第一章03 ダレカタスケテクレ
「大河真希人!」
帰りのホームルームが終わると、フジサキハルマとかいうイケメンが俺の名前を叫びながら教室の扉を開けた。イケメンが来るもんだから一部の女子が騒ぎ立てている。
俺は奴と目を合わせないよう防災訓練でもやるかのよう一目散に机の下に隠れた。
「マッキー呼んでるよ」
隣の席にいる麗美が言う。こっち見んな。バレるだろ。
「っさい、俺はもうここにはいない」
「いるじゃん」
「そういうことにしてくれ」
空気読め見た目ビッチ。隠れてんだろ。
「マッキーならもう帰ったぞ」
この声は遼平か。ナイスだ。後でアメちゃんあげる。
「早いな……わかった! ありがとう!」
どうやらあいつは行ったようだ。助かった。
あれから休み時間のたびに勧誘に来るから本当にうざかった。その度に断ってるからいい加減諦めて欲しい。
「マッキーあいつ何なの?」
麗美が訪ねてきた。
「俺のストーカーだ」
「モテるねぇ」
どうせなら女の子にモテたいけど、あいつみたいにストーカーになるようなのは勘弁だな。
「じゃあ今日はあいつから逃げながら帰るからまたな」
「うん、まったねー」
麗美は手を小刻みに振りながら見送ってくれた。小走りしながら後ろのドアへ向かう。
「遼平、さっきはありがとな」
「おうっ!」
お礼としてポケットから飴玉を出して小走りしながら投げ渡した。
廊下への扉を開けて周りを確認し、隠れながら下駄箱へと向かった。気分はジェームズボンド。まるで侵入してるスパイのように見られそうだが正真正銘ここの生徒だ。証拠もある。だから怪しい目で俺を見ないでくれ。

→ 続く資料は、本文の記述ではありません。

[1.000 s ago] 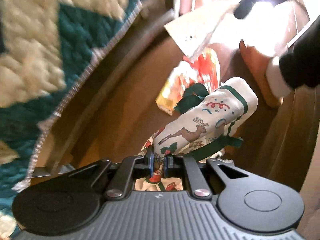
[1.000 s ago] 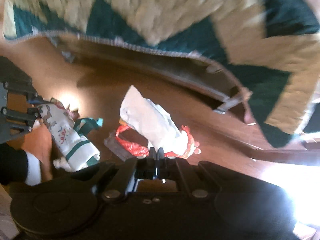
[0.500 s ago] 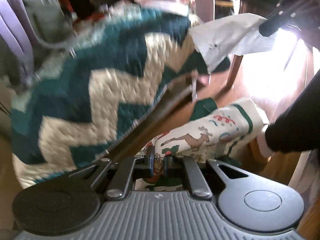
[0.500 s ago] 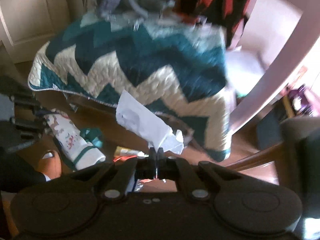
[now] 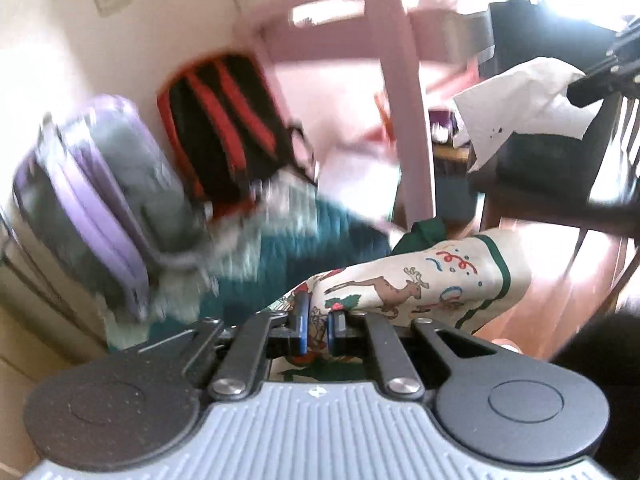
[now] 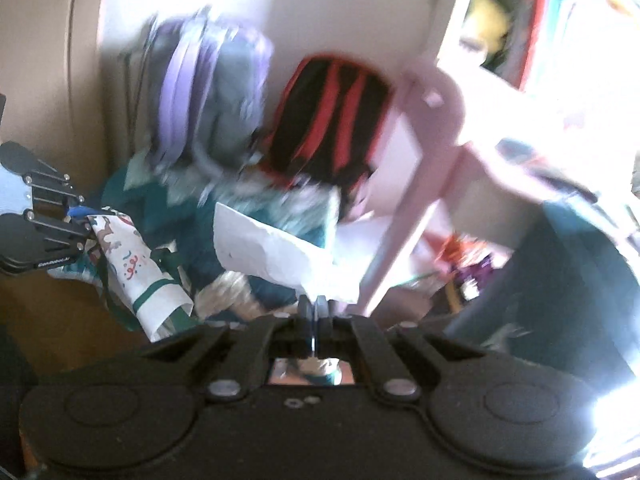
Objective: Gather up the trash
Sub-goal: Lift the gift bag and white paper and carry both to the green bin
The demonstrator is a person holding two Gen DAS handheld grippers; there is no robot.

靴を履き替えて外に出ると、メガネくんが野球部勧誘している声が聞こえた。
あのイケメンの話だと今は七人しかいないから試合をするためにも部員が必要だから必死なのだろう。誰か入ってやればいいのにと思うが、もともと野球をやりたい奴は野球部が強い高校に行くだろう。
それに、実力がある奴はスカウトが来るはずだ。
そう考えるとあのイケメンはなんでこんなとこにいるのだろう。あいつなら数々の名門やら強豪やらに行ってもおかしくはない。むしろこんなとこにいる方がおかしい。俺から打ったやつだし、優勝を経験しているやつだし。
ーーまぁいいや。どうでもいいか。関係ないことだ。
メガネくん勧誘頑張れよ。元野球人として応援だけはしてやる。心でな。
「あの! 野球部に入りませんか!」
メガネくんが俺の腕を掴んできた。しまった。近くを通るんじゃなかった。
「いや俺は運動は苦手で……」
「そんないい体つきをしてるのにもったいないですよ! 背も高いですし!」
「いやだから……ーーやべっ……!」
遠くからこっちにあのイケメン向かってくる。左右に顔を向けながら歩いてるからまだ俺を捜してやがるな。隠れねえと。こっち見んなよ。
「話だけ聞いてやるから匿ってくれ!」
「あ……はい」
メガネくんの後ろのある街路樹の後ろに隠れた。大丈夫だよな、見られてないよな。めんどくせえな全く。なんで入学して間もないのに人から逃げなきゃなんねえんだ。
「調子はどうだ?」
「残念ながらまだ誰も入ってくれる人はいません」
「そうか……」
「春馬くんは一人アテがあるって言ってましたけど」
「今日は逃げられたみたいだから明日また声をかけてみる」
おいおい、明日もまた来るのかよ。休もうかな。いや、皆勤賞を狙ってるからそれは避けたい。俺は真面目に慎ましく高校生活を送りたいんだ。
「わかりました。僕もさっき話を聞いてくれるって人がいたので、頑張りますね」
「本当か! よろしく頼む」
「はい! 春馬くんは練習頑張ってください!」
「ありがとう。君も練習したいだろうに、申し訳ないな」
「いいんです! どんな形でも野球部に協力できるのが嬉しいんです!」
「そうか……早く9人以上で練習したいな」
「はい。そうすれば練習試合もできますから」
「じゃあ頼むな」
「はい!」
どうやらあのイケメンは練習に向かったようだ。これで心置きなく堂々と帰れる。
「あの! さっき話を聞いてくれるって言いましたよね!」
ため息をついてるとメガネくんが興奮しながら目の前に現れた。うん、確かに言った。メガネくん顔が近いよ。ちょっと離れて。
「あーあれはだな……」
「言いましたよね!」
ああ、これはもう逃げられないパターンだな。